See here for the full text of it (or look in any KDE documentation, in the 
"credits and license" section) 
http://www.gnu.org/copyleft/fdl.html

In particular for those who don't feel like reading an entire legal document, 
here's the first paragraph:
"The purpose of this License is to make a manual, textbook, or other 
functional and useful document "free" in the sense of freedom: to assure 
everyone the effective freedom to copy and redistribute it, with or without 
modifying it, either commercially or noncommercially.
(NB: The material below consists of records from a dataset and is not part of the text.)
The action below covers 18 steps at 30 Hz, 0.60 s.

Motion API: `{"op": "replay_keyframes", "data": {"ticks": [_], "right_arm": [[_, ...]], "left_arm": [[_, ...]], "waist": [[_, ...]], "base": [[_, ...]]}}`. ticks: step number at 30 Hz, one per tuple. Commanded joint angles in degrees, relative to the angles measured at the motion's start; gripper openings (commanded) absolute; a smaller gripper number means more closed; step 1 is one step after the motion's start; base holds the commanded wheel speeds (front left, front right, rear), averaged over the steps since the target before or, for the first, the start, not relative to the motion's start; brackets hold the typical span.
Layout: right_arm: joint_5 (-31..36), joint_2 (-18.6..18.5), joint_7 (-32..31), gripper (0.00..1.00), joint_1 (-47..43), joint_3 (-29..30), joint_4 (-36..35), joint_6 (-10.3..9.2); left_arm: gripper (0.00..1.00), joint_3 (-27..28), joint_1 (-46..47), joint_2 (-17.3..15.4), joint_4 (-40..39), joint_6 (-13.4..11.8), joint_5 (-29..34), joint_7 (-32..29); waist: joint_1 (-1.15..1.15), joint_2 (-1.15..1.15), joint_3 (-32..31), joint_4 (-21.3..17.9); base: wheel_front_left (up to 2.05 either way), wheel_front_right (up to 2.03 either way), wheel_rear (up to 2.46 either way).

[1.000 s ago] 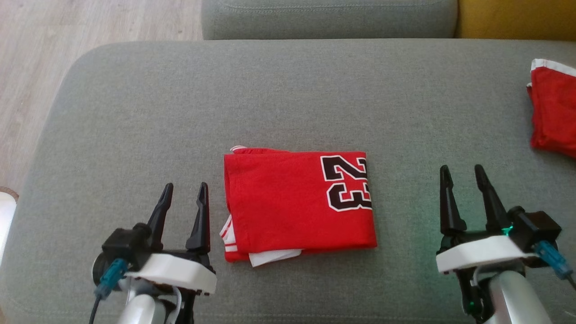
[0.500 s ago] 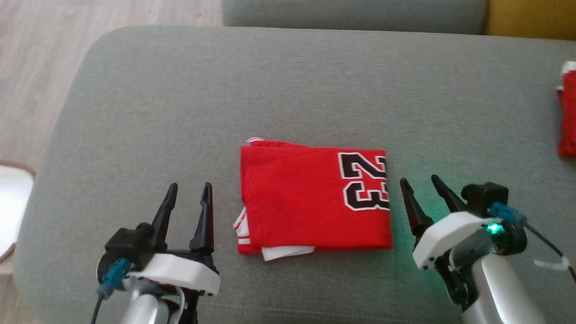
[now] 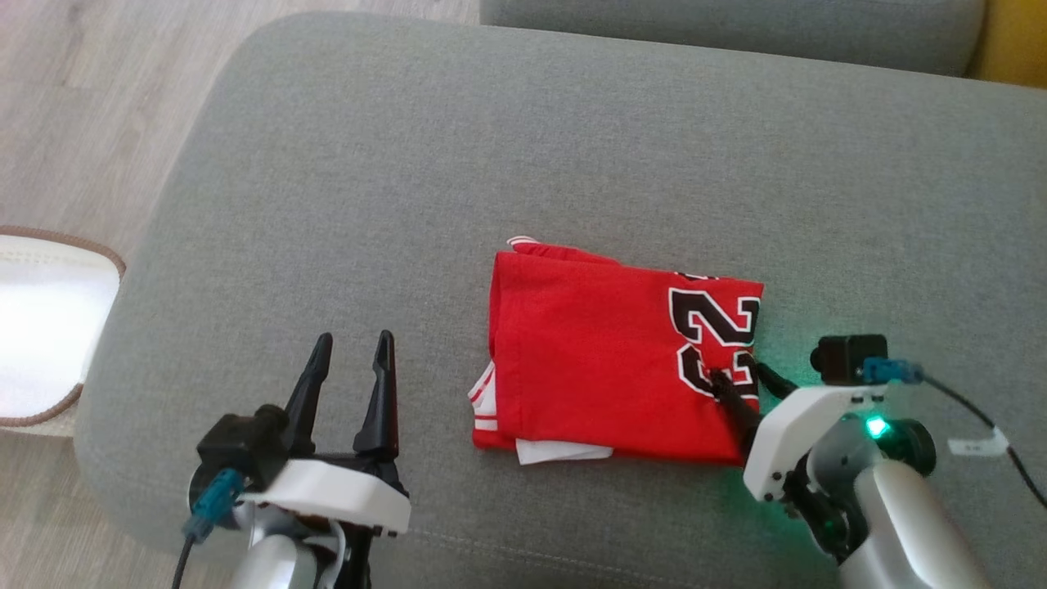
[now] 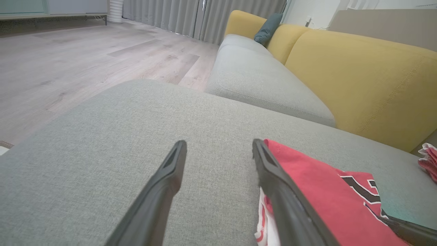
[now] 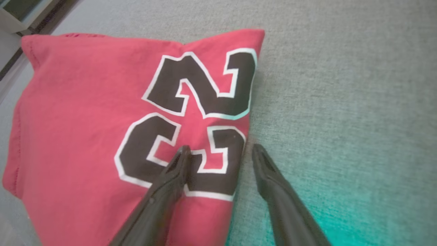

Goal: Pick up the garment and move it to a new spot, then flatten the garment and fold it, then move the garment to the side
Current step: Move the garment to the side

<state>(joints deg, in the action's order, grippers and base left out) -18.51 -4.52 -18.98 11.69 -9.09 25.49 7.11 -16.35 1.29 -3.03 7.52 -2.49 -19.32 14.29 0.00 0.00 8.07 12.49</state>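
The garment (image 3: 605, 360) is a red jersey with a black "23", folded into a rectangle on the grey cushion (image 3: 491, 147). My right gripper (image 3: 739, 374) is open at its right edge, tilted inward. One finger lies over the number and the other is over the cushion just beside the edge. The right wrist view shows this straddle: my right gripper (image 5: 221, 148) sits across the garment (image 5: 85, 119) edge, with nothing pinched. My left gripper (image 3: 353, 339) stands open to the left of the garment, apart from it. In the left wrist view, my left gripper (image 4: 219, 143) has the garment (image 4: 317, 194) just to its right.
The cushion's rounded left edge drops to the wood floor (image 3: 82, 98), where a white round object (image 3: 41, 327) stands. A grey sofa seat (image 4: 259, 82) and yellow backrest (image 4: 358, 82) lie beyond. Another piece of red cloth (image 4: 428, 159) lies at the far right.
My right gripper swung left and inward, from well clear of the garment to straddling its right edge. The head camera shifted, sliding the scene rightward. The left gripper stayed put.
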Motion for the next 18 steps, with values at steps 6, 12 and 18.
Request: {"op": "replay_keyframes", "data": {"ticks": [6, 12, 18], "right_arm": [[-2.43, -0.56, -1.51, 0.0, 2.95, -1.85, -0.48, 0.37], [-2.1, -1.43, 1.29, 0.0, 5.27, -0.25, -1.53, 0.37], [-0.44, -3.87, 2.2, 0.0, 6.54, 3.48, -5.42, 0.37]], "left_arm": [[1.0, 1.45, 1.78, 0.14, -2.23, -0.55, -0.29, 0.71], [1.0, 2.13, 1.89, 0.14, -2.55, -0.39, 0.32, 0.71], [1.0, 2.68, 2.58, 0.15, -3.28, 0.13, 1.47, 0.71]], "waist": [[0.0, 0.0, 0.28, -0.54], [0.0, 0.0, 0.7, -3.46], [0.0, 0.0, 2.06, -10.04]], "base": [[0.0, 0.0, 0.0], [0.0, 0.0, 0.0], [0.0, 0.0, 0.0]]}}
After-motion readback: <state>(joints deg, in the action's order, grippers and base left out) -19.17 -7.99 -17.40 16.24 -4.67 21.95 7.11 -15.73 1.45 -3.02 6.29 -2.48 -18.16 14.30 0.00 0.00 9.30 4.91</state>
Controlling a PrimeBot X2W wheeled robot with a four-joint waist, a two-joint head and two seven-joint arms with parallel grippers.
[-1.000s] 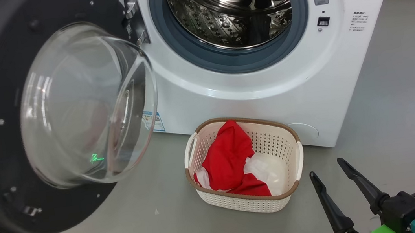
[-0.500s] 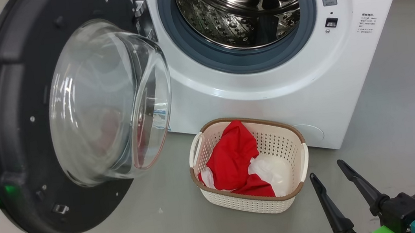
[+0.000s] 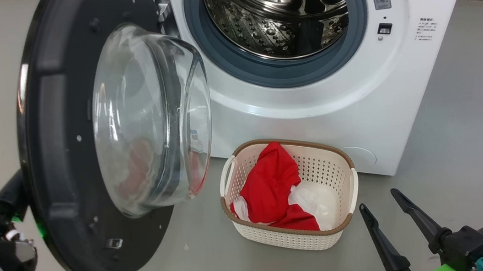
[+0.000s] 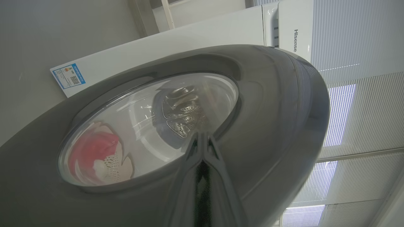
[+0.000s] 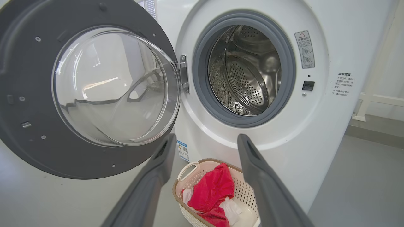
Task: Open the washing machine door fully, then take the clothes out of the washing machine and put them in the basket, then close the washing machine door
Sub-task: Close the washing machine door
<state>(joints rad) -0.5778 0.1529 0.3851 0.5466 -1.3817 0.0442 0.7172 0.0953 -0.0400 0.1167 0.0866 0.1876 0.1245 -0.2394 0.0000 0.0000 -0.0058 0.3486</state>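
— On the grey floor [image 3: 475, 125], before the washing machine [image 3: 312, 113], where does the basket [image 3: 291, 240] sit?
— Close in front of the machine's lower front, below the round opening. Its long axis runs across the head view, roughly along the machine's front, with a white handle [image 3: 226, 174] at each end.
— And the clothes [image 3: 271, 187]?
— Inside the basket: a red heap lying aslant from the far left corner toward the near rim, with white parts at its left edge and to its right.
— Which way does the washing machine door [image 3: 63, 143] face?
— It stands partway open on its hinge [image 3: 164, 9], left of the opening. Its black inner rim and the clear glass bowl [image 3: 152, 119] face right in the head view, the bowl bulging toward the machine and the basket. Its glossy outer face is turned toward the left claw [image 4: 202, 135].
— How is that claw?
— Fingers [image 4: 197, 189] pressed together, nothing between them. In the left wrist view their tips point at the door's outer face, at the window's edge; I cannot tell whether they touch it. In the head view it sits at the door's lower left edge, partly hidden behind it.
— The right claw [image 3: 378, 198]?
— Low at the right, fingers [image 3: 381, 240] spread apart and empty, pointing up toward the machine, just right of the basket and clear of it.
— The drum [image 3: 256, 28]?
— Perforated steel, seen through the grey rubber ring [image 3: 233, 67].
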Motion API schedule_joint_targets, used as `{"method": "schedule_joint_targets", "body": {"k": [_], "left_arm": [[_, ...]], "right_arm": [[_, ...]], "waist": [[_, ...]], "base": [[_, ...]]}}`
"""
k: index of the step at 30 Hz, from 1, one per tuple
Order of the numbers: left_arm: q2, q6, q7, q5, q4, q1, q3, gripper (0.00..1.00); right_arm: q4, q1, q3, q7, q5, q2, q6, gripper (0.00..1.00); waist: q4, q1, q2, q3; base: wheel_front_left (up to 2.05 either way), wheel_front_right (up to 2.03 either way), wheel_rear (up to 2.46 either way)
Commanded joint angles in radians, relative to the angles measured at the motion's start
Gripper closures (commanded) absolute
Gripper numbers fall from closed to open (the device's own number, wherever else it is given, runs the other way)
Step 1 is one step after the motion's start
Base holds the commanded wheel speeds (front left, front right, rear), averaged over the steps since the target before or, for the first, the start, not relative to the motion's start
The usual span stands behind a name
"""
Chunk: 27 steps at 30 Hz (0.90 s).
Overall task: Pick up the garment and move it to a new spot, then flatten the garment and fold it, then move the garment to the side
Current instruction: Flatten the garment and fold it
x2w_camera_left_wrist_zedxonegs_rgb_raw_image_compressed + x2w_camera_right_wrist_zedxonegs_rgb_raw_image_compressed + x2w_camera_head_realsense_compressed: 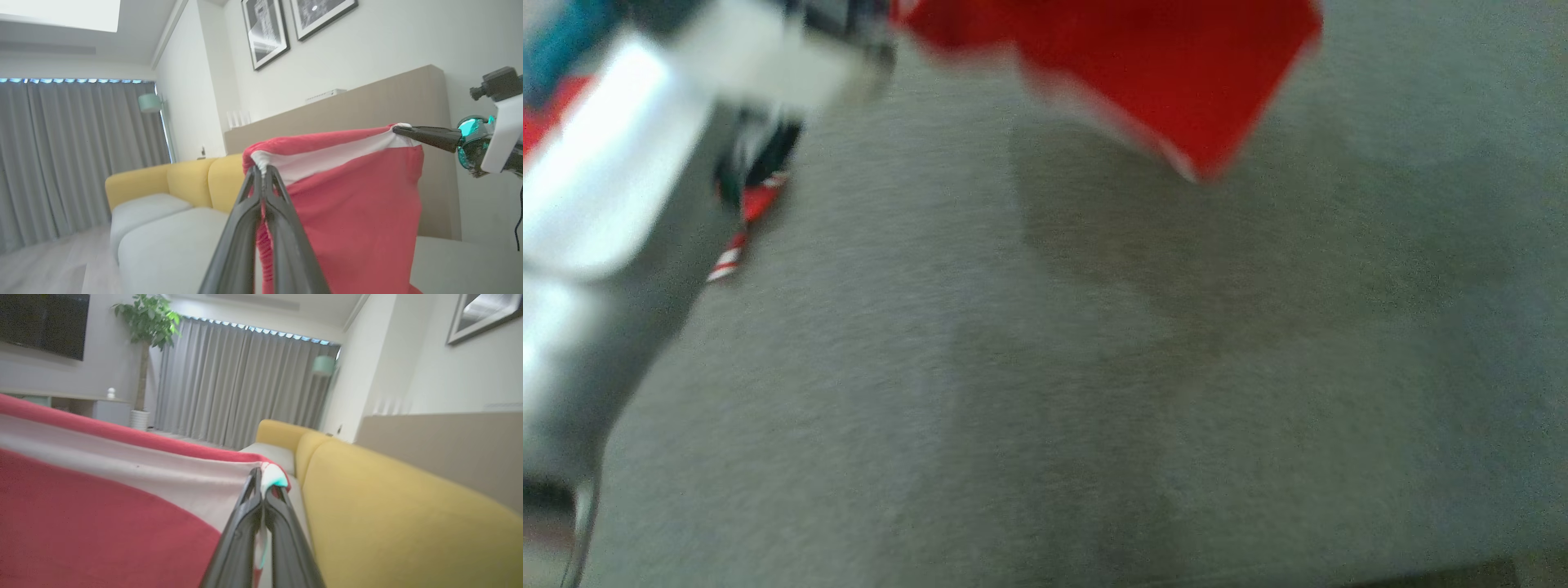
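The garment is red with a white band along its top edge, and it hangs stretched between my two grippers above the sofa. In the left wrist view, my left gripper is shut on the band's bunched left corner. My right gripper pinches the opposite corner. The right wrist view has the right gripper shut on the white band of the garment. The blurred head view has the garment at the top, with a pale forearm at the left.
Grey sofa seat cushions lie below the garment. The yellow backrest runs along the right of the right wrist view, with a beige panel and wall behind. A blurred red-and-white strip dangles under the forearm.
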Motion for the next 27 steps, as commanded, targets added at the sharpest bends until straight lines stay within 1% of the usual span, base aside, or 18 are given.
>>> {"method": "schedule_joint_targets", "body": {"k": [1, 3, 5, 7, 9, 12, 15, 18, 21, 22, 25, 27], "left_arm": [[-0.001, -0.002, -0.001, 0.024, 0.020, -0.092, 0.043, 1.00], [-0.038, -0.018, -0.008, 0.033, 0.081, -0.160, 0.041, 1.00], [-0.059, -0.029, -0.022, 0.051, 0.128, -0.192, 0.034, 1.00], [-0.074, -0.034, -0.036, 0.054, 0.159, -0.177, 0.033, 1.00], [-0.077, -0.040, -0.044, 0.066, 0.171, -0.131, 0.021, 1.00], [-0.079, -0.041, -0.049, 0.071, 0.159, -0.012, 0.010, 1.00], [-0.076, -0.033, -0.050, 0.079, 0.108, 0.136, 0.033, 1.00], [-0.061, -0.021, -0.050, 0.101, 0.046, 0.322, 0.059, 1.00], [-0.049, 0.002, -0.050, 0.124, -0.015, 0.513, 0.087, 1.00], [-0.049, 0.002, -0.050, 0.124, -0.015, 0.513, 0.087, 1.00], [-0.045, 0.023, -0.051, 0.144, -0.072, 0.675, 0.096, 1.00], [-0.047, 0.032, -0.051, 0.157, -0.109, 0.754, 0.090, 1.00]], "right_arm": [[-0.039, -0.020, -0.037, -0.009, -0.022, -0.027, 0.007, 1.00], [-0.063, -0.040, -0.075, -0.009, -0.052, -0.038, 0.007, 1.00], [-0.090, -0.031, -0.111, -0.009, -0.074, -0.042, 0.007, 1.00], [-0.116, 0.010, -0.145, -0.009, -0.094, -0.040, 0.007, 1.00], [-0.147, 0.078, -0.178, -0.009, -0.113, -0.036, 0.007, 1.00], [-0.202, 0.229, -0.235, -0.009, -0.128, -0.017, 0.007, 1.00], [-0.270, 0.410, -0.288, -0.009, -0.128, 0.017, 0.007, 1.00], [-0.350, 0.600, -0.349, -0.009, -0.142, 0.065, 0.007, 1.00], [-0.431, 0.775, -0.395, -0.004, -0.172, 0.105, 0.007, 1.00], [-0.431, 0.775, -0.395, -0.004, -0.172, 0.105, 0.007, 1.00], [-0.522, 0.932, -0.441, 0.011, -0.221, 0.142, 0.007, 1.00], [-0.585, 1.027, -0.481, 0.028, -0.236, 0.168, 0.007, 1.00]], "waist": [[-0.094, -0.0003, 0.0000, 0.045], [-0.124, -0.0003, 0.0000, 0.055], [-0.146, -0.0003, 0.0000, 0.059], [-0.158, -0.0003, 0.0000, 0.055], [-0.160, -0.0003, 0.0000, 0.052], [-0.146, -0.0003, 0.0000, 0.044], [-0.125, -0.0003, 0.0000, 0.036], [-0.106, -0.0003, 0.0000, 0.018], [-0.092, -0.0003, 0.0000, -0.003], [-0.092, -0.0003, 0.0000, -0.003], [-0.079, -0.0003, 0.0000, -0.024], [-0.068, -0.0003, 0.0000, -0.034]], "base": [[0.00, 0.00, 0.00], [0.00, 0.00, 0.00], [0.00, 0.00, 0.00], [0.00, 0.00, 0.00], [0.00, 0.00, 0.00], [0.00, 0.00, 0.00], [0.00, 0.00, 0.00], [0.00, 0.00, 0.00], [0.00, 0.00, 0.00], [0.00, 0.00, 0.00], [0.00, 0.00, 0.00], [0.00, 0.00, 0.00]]}}
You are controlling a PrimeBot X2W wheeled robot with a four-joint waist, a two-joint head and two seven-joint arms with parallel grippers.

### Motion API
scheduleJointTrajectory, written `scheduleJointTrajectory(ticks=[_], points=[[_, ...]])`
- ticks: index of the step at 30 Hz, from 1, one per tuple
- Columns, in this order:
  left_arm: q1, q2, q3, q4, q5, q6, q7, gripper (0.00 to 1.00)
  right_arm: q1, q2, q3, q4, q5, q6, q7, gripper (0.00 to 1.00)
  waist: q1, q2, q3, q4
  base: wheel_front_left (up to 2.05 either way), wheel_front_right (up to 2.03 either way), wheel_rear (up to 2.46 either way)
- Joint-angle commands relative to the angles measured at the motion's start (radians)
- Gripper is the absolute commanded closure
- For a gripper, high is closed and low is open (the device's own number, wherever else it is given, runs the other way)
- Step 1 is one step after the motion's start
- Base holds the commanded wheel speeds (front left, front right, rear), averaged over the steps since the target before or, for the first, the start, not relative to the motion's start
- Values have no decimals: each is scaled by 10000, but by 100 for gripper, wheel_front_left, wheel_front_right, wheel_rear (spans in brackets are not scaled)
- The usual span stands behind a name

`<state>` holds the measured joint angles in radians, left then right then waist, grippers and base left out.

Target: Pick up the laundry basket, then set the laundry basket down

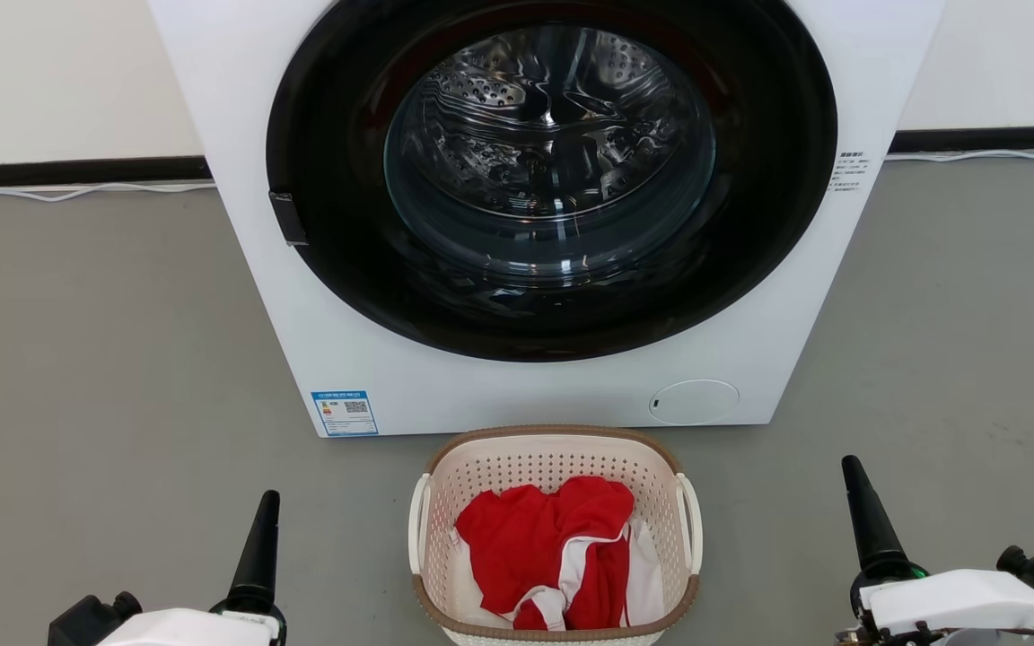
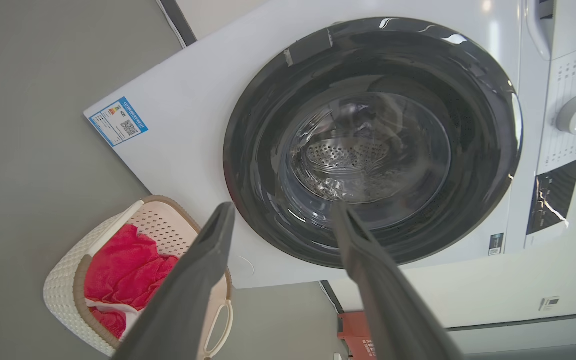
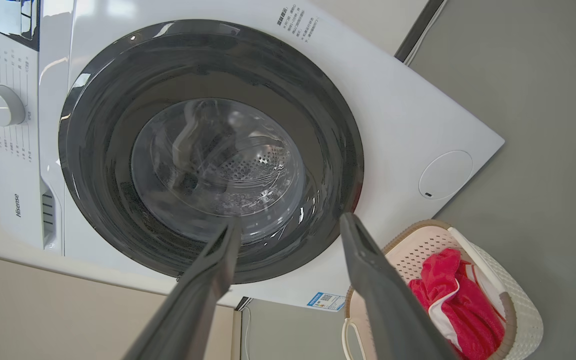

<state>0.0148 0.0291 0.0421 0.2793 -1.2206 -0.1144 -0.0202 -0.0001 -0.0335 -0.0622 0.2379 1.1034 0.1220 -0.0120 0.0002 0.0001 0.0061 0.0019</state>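
The laundry basket (image 1: pixel 562 468) sits on the grey floor (image 1: pixel 104 359), near side of the closed washing machine (image 1: pixel 750 359) and just in front of it, with a red-and-white garment (image 1: pixel 544 538) heaped inside. Nothing is gripped yet, so I'd say the pick-up is only at the approach. The left gripper (image 2: pixel 283 207) and right gripper (image 3: pixel 290 220) each have their two fingers spread and empty. They hang well apart from the basket on its left and right, pointing at the machine's door.

Next, each gripper would need to swing in and drop to its own white loop handle (image 1: pixel 416 525), close on it, and lift evenly with the other so the load stays level.

As for writing, "Hisense" (image 3: pixel 17 205) reads on the machine's front panel. The blue sticker (image 1: pixel 345 413) carries a QR code, but its print is too small to read.
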Motion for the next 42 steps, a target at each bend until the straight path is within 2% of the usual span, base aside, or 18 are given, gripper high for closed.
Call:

Secondarily, this 
License preserves for the author and publisher a way to get credit for their 
work, while not being considered responsible for modifications made by 
others. "

I'm not sure that copyright assignment is of any major benefit here - I 
personally prefer to retain copyright to content I write (not that I expect 
to actually be writing any of this one, I'm just noting the fact.)  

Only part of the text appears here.